Screenshot: www.telekombasketball.de
Das große Rennen um die Inhalte beginnt nun auch in Deutschland. Immer mehr Internet-Konzerne koppeln ihre Produktangebote an exclusive TV-Programme für ihre Kunden- modernes "Content-Marketing", so nennt man das wohl. Apple bietet Live-Events mit iTunes-Stars. Amazon bietet ein kostenloses Video on Demand-Angebot für seine "Prime"-Kunden. Und die Telekom bietet jetzt die Basketball-Bundesliga. Genauer die "beko" Basketball-Bundesliga wie sie derzeit offiziell nach dem Hauptsponsor heißt.

Die Telekom hat die Basketball-Übertragungsrechte für vier Jahre erworben. Die wurden in Deutschland über viele Jahre wie saure Milch den klassischen Sendern angeboten und fanden dort kaum wirklich engagierte Abnehmer. Deutschland ist Fußball-Land, und nur Fußball-Land- im Gegensatz zu den USA, wo Basketball zu den Mega-Sport-Events zählt.

Ab 2. Oktober, dem Start der neuen BBL-Saison, werden erstmals alle bis zu 350 Spiele der Beko Basketball Bundesliga live und in HD zu sehen sein - über das TV-Angebot der Deutschen Telekom Entertain und über PC, Tablet oder Smartphone. Alle Begegnungen können über die Webseite telekombasketball.de live und on Demand abgerufen werden. Für die Nutzung von unterwegs sind mobile iOS bzw. Android "Telekom Basketball"-Apps für Smartphone oder Tablet geplant.

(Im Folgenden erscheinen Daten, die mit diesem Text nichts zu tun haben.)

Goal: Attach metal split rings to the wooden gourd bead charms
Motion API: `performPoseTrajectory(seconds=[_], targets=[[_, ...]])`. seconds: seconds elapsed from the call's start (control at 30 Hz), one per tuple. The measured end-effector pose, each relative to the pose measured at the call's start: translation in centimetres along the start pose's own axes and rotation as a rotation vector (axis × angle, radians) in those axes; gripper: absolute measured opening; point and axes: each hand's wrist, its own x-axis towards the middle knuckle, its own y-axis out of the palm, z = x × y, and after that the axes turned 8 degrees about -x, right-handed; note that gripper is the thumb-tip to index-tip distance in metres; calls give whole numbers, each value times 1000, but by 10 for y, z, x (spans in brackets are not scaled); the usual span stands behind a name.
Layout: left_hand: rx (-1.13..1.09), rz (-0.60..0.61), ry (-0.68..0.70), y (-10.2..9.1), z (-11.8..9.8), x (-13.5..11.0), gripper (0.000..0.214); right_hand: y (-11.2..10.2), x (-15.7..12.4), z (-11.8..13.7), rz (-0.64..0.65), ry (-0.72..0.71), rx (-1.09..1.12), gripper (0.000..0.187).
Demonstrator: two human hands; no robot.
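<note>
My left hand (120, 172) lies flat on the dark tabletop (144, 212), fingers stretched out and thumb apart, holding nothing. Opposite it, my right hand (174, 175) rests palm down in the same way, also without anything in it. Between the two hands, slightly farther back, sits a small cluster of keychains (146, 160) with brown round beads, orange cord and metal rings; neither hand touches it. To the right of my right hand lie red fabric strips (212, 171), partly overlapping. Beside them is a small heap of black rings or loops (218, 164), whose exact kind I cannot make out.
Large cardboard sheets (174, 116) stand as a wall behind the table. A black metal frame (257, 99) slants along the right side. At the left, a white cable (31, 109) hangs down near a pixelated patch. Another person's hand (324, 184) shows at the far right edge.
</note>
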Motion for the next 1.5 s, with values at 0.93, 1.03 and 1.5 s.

"Mit Telekom Basketball gestalten wir unser TV-Angebot Entertain über alle Plattformen noch attraktiver", so Michael Hagspihl, Geschäftsführer Marketing der Telekom Deutschland. "Zukünftig werden alle Basketballfans bei uns keinen Korb mehr verpassen - und das zu attraktiven Konditionen." Die natürlich unterschiedlich sind für Telekom-Kunden und Nicht-Telekom-Kunden.

Für Telekom-Kunden mit Laufzeitvertrag und einer Internet-Flatrate ist die Basketball-Bundesliga inklusive. Ab morgen können diese sich über die Telekom-Hotline, online oder in den Telekom-Shops registrieren. Entertain-Kunden können das Angebot direkt über das TV-Menü finden. Allen anderen Basketball-Fans werden über PC, Tablet und Smartphone Jahres-Abos für monatlich 9,95 Euro oder Monats-Abos für 14,95 Euro über die Website angeboten.

Produziert werden keine billigen Internetvideos- die Telekom wird zum Basketball-Bundesliga-Sender mit aufwändigem Programm. Die BBL hat ein etwa 50 köpfiges Redaktions-Team zusammengestellt. Frank Buschmann wird vor und hinter der Kamera die Begegnungen analysieren - mit reichlich Emotionen ("Ratatatata"), großer Leidenschaft und kritischer Betrachtung. Der 49-Jährige ist als "Stimme des Basketballs" bekannt und wird für die Telekom pro Saison bis zu 60 Spiele kommentieren und moderieren. "Die Sehnsucht zu meiner alten Liebe Basketball war einfach zu groß. Jetzt möchte ich helfen, dieses tolle Projekt zu einem Erfolg zu machen", so sein Kommentar zur neuen Aufgabe. Für Beko BBL-Geschäftsführer Jan Pommer ist die Verpflichtung des ehemaligen Zweitligaspielers Buschmann "eine tolle Sache - weil er Emotionen transportiert".

Wenn man allerdings ein Basketball-Fan ist, für dessen Wohnort ein zeitgemäßer Internetanschluss für die Telekom nicht lohnt- tja dann, dann ist das irgendwie doof. Man kann natürlich mit dem Tablet durch die Landschaft zum nächsten leistungsfähigen Mobilfunkmast laufen. Aber mobile Basketball-Daten kosten auch für Telekom-Kunden weiterhin extra.

Update, 19.09.: Das wird ja wie bei der Champions League im Fußball. Zumindest 48 der 350 Spiele gibt es jetzt auch im Free-TV bei Sport1.